En février l’ouverture officielle de la seconde partie de saison se fera sous la forme d’une invitation d’artistes qui présenteront durant un week-end des performances artistiques aux spectateurs. « Je tenais à offrir aux avignonnais ce week-end de spectacle afin de leur faire découvrir ce nouveau lieu, tous les spectacles seront donc gratuits durant ce week-end ».
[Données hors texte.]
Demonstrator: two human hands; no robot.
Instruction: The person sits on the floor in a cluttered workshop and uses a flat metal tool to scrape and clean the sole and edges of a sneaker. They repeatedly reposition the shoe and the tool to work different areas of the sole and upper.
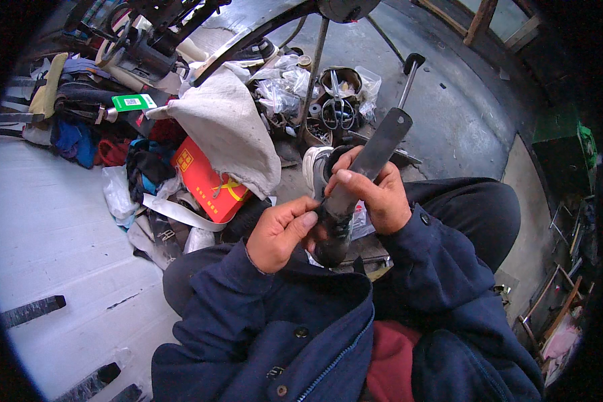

Le mois de mars sera consacré à la danse avec trois compagnies qui viendront un week-end avec comme seule contrainte celle de présenter un solo. « Je souhaite proposer chaque année des moments particuliers de théâtre que j’appelle des instants, comme par exemple le travail de Guillaume Sarrouy qui s’inscrit dans un instant creatuare 2.0 qui est un temps fort sur la création numérique. Donc chaque année au mois d’octobre il y aura une carte blanche à un artiste du numérique au sens large, un instant en attendant Noël au mois de Décembre, un instant autour de la musique en janvier, malheureusement pas cette année pour cause de travaux, et enfin un dernier au mois de mars autour de la danse. Quatre instants et des rencontres régulières entre des formes artistiques et le public. Ce nouveau lieu proposera, comme maintenant nombre de théâtre, ses propres ateliers pour enfants adultes et adolescents dans la continuité des ateliers que la compagnie a toujours proposés ».
Rendez-vous dès cette fin d’année dans ce lieu pour fêter la naissance d’un nouveau venu dans le monde théâtral d’Avignon en espérant que le public suive et épaule cette jeune créatrice, son équipe et les artistes associés.